* DIRECTIONS *
When you reach the line containing "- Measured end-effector" in the entries below, begin reproducing lines exactly, and stop once the line containing "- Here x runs" is done.

Data records

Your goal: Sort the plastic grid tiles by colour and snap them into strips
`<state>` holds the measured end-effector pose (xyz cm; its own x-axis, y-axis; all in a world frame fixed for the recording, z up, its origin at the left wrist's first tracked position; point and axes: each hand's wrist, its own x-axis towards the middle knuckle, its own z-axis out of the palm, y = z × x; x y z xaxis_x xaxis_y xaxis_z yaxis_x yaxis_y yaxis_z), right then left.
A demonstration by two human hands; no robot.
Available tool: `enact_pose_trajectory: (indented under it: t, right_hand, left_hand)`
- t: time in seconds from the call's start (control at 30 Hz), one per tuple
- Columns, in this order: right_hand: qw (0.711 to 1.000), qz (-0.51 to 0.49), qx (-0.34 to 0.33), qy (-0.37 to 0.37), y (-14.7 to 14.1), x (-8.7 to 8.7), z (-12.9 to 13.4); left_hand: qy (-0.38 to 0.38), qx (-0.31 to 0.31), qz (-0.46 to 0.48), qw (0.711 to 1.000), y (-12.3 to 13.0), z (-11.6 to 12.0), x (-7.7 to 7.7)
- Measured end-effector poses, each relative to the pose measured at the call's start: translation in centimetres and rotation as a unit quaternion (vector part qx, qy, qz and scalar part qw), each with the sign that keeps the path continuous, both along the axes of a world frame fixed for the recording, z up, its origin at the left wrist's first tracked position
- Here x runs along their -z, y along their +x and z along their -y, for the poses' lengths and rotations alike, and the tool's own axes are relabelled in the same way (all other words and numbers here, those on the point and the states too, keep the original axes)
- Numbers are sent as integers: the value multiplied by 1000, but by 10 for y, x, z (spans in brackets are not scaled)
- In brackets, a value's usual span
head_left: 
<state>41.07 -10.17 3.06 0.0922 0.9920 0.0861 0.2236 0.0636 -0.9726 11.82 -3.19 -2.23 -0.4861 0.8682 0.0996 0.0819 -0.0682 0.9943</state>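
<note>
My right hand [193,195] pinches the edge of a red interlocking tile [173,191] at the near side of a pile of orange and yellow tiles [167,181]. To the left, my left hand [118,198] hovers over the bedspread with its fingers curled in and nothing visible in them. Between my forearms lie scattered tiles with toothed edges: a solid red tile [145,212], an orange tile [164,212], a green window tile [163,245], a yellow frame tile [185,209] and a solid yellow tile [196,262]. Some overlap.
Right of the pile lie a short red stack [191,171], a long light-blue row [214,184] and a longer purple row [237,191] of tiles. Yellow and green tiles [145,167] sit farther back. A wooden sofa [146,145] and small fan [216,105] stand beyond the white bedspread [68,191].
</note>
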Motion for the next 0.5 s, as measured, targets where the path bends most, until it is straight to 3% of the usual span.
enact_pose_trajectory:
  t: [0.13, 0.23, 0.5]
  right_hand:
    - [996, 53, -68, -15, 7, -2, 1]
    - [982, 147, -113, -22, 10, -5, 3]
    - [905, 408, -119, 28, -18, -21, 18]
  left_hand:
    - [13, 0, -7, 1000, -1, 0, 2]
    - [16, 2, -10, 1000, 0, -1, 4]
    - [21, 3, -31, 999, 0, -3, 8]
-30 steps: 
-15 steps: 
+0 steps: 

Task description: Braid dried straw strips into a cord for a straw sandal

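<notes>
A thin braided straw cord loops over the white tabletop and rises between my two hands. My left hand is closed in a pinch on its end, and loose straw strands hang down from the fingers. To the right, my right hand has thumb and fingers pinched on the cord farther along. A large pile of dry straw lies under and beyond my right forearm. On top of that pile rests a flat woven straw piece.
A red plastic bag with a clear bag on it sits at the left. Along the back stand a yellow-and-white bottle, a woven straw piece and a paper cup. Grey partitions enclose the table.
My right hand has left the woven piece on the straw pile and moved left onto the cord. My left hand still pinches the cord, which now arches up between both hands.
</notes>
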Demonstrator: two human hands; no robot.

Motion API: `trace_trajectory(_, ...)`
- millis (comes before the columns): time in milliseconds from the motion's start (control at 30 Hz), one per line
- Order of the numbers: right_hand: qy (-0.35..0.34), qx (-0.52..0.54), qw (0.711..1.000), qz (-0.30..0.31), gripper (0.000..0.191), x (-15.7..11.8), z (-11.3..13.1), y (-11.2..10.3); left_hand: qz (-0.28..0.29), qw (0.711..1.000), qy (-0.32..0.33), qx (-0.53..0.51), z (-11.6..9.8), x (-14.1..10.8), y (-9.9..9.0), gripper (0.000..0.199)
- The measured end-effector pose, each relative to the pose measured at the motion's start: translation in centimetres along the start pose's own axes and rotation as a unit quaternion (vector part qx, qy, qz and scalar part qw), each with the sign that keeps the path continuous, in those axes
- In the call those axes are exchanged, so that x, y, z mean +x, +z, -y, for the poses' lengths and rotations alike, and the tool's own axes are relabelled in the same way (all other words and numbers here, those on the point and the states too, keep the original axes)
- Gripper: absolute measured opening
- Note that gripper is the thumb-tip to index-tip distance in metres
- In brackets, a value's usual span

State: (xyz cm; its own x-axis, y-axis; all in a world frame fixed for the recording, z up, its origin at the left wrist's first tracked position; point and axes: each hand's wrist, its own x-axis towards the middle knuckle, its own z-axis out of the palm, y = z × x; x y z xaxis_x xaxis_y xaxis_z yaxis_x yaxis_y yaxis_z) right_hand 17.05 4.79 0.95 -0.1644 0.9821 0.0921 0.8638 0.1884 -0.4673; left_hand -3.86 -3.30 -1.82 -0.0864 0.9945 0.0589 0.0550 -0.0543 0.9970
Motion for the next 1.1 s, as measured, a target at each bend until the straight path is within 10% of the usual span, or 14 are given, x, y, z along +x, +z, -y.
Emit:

* SOLUTION TO THE EXERCISE *
- Measured end-effector poses, each relative to the pose measured at the call's start: translation in centimetres and rotation as a unit quaternion (vector part qx, qy, qz and scalar part qw), each with the sign that keeps the path continuous, both along the axes of a world frame fixed for the recording, z up, its origin at the left wrist's first tracked position
- Here x runs along their -z, y along their +x and z along their -y, for the poses' lengths and rotations alike, and the tool's own axes are relabelled in the same way (all other words and numbers here, those on the point and the states too, keep the original axes)

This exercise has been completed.